#### Required action
All of the listing should be returned as written, apart from any picture in it.

#### Data extract
============================================================

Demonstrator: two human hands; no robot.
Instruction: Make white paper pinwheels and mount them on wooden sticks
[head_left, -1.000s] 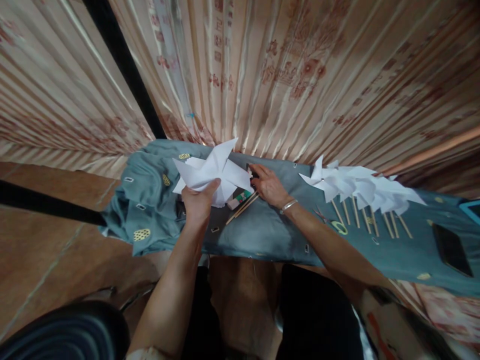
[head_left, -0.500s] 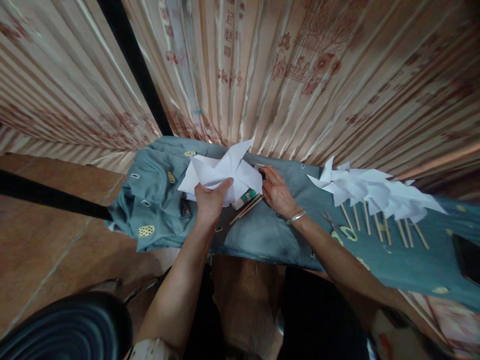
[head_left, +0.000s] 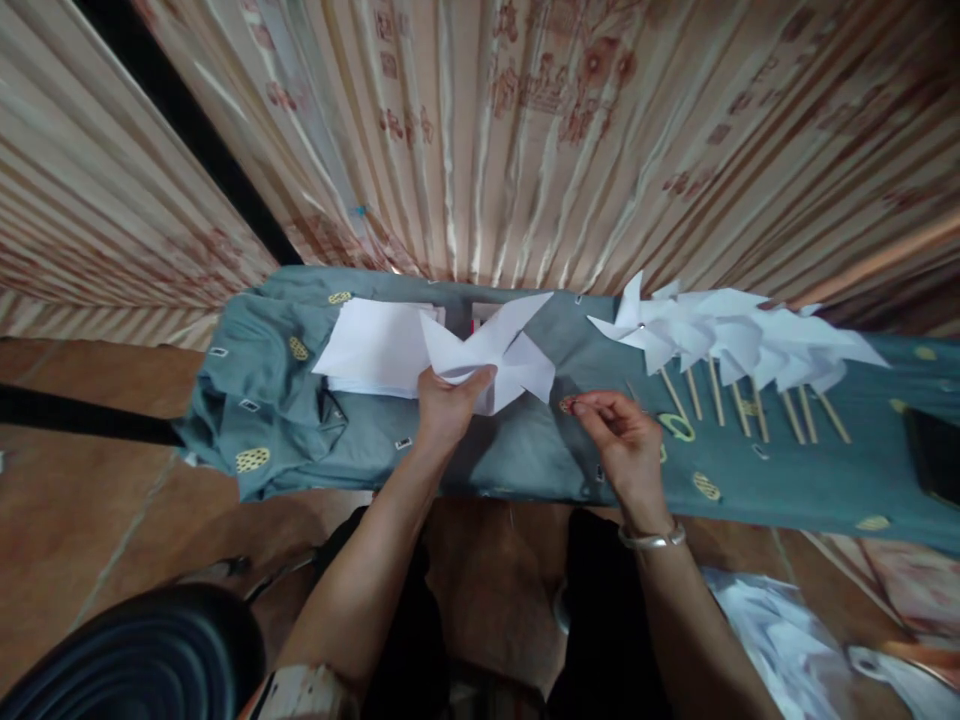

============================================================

#### Solution below
Demonstrator: two human hands; no robot.
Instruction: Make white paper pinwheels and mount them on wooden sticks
[head_left, -1.000s] 
[head_left, -0.500s] 
[head_left, +0.000s] 

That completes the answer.